Charles Sturrock is memorably brought to life as local boy made good by Andy Jones, tough, quick witted, and hustling all the time. But Millie Farrelly , as Sturrock’s wife Julie, stood out for me, moving from timid downtrodden doormat, to scheming scarlet woman, in a fine, convincing, compelling, performance.

Told in nine scenes, with one interval, the single set designed by Suzy Donnelly (she works hard) and Quinn Paddock is functional and effective, yet stage manager Libby Allport also deserves acknowledgement for all the curtain pulling and prop moving that nine changes involves. Rosemary Manjunath also excelled in producing characterful, evocative and authentic period costuming. My only minor quibble being that the merry widow Julie Sturrock probably would have been able to afford more than one pair of shoes.

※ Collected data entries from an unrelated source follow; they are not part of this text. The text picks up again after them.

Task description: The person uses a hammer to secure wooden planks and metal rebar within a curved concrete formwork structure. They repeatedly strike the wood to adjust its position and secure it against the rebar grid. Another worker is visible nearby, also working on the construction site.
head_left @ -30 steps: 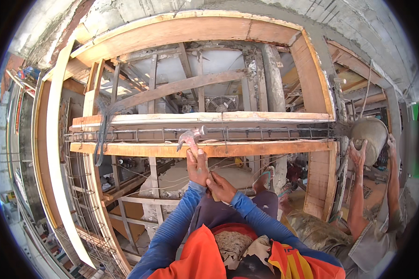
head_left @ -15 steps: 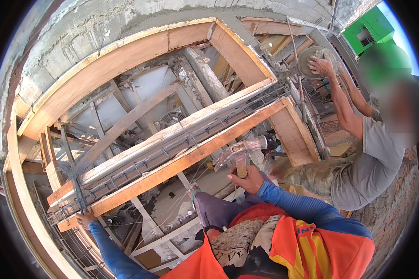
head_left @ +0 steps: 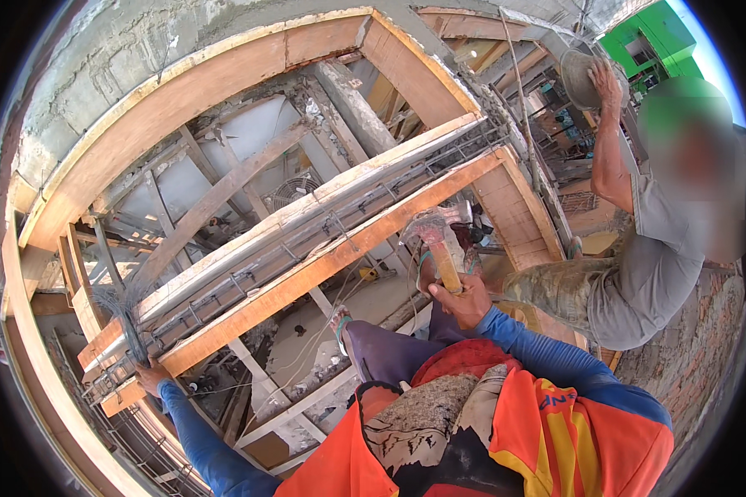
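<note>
My right hand [head_left: 466,302] is wrapped round the wooden handle of a hammer [head_left: 446,258]. Its worn, mortar-stained head points away from me, above my knees. Far to the left, my left hand [head_left: 151,377] is closed round the lower end of a bundle of thin tie wire [head_left: 123,321], against the end of a long orange-brown board [head_left: 307,282]. The wire's loose strands fan out above the fingers, which are partly hidden. Between that board and a paler, cement-smeared one [head_left: 340,199] runs a cage of steel rebar [head_left: 286,251].
A co-worker [head_left: 659,282] at the right raises a round grey pail [head_left: 578,80]. Plywood formwork [head_left: 162,112] curves along the concrete wall [head_left: 83,108]. Open gaps between beams drop to a lower level with a fan [head_left: 294,190]. A brick wall [head_left: 680,348] stands at the right.
The hammer has turned in my right hand, so more of its handle shows and its head sits lower. My left hand stays put. The co-worker's pail has risen and tipped.
</note>
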A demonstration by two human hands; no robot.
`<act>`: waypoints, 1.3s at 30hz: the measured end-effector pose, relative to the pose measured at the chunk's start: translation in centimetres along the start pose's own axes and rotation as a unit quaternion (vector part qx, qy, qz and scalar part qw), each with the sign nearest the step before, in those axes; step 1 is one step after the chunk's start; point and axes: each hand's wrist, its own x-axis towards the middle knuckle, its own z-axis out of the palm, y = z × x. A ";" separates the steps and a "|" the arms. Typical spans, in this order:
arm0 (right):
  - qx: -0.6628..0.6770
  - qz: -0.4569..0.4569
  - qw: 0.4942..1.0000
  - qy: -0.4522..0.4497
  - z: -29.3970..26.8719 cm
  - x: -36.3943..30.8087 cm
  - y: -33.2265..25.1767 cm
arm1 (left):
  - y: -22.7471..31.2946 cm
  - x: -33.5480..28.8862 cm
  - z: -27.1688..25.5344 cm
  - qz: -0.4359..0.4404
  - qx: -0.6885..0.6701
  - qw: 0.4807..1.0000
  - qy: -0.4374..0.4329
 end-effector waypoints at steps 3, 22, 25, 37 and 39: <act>-0.054 0.006 0.999 0.005 -0.4 -1.0 -0.3 | 1.7 -0.4 -0.7 -0.025 -0.001 0.998 -0.054; 0.048 -0.010 0.995 0.086 -1.7 -4.0 0.3 | -0.9 3.2 -7.0 -0.020 -0.112 0.993 0.025; 0.112 -0.184 0.973 0.087 -0.7 -1.7 0.0 | -4.7 3.5 -11.1 -0.088 -0.235 0.951 0.182; 0.183 -0.218 0.955 -0.084 9.0 1.2 -4.4 | 23.3 -40.7 -23.5 0.111 -0.793 0.536 -0.268; 0.097 -0.143 0.981 -0.086 7.9 0.2 -5.4 | 26.5 -45.4 -22.2 0.100 -0.818 0.475 -0.309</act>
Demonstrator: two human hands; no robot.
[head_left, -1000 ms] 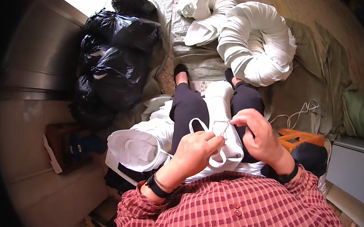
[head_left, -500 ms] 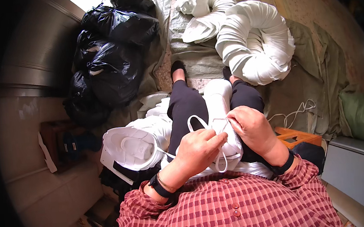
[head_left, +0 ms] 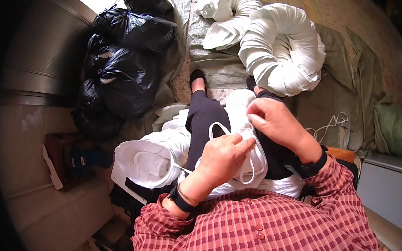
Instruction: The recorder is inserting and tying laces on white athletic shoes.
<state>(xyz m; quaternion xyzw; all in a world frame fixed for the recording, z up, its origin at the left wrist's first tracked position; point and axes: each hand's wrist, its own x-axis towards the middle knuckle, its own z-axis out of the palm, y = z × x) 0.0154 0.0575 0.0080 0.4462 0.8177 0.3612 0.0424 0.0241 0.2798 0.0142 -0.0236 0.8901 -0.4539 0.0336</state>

Donnelly and Farmer have made an auspicious debut with this murder mystery. The inevitable initial scene setting is enlivened by some first class character acting, The humour in the writing is skilfully exploited, and they have a neat eye for detail. A murdered character is dragged off stage dead by stagehands during the blackout rather than experiencing a Lazarus like recovery much to everyone’s amusement. The full house warmly acknowledged the finale which featured a cleverly posed curtain call for what was a stylish, and hugely satisfying production, which runs till Saturday 28th November.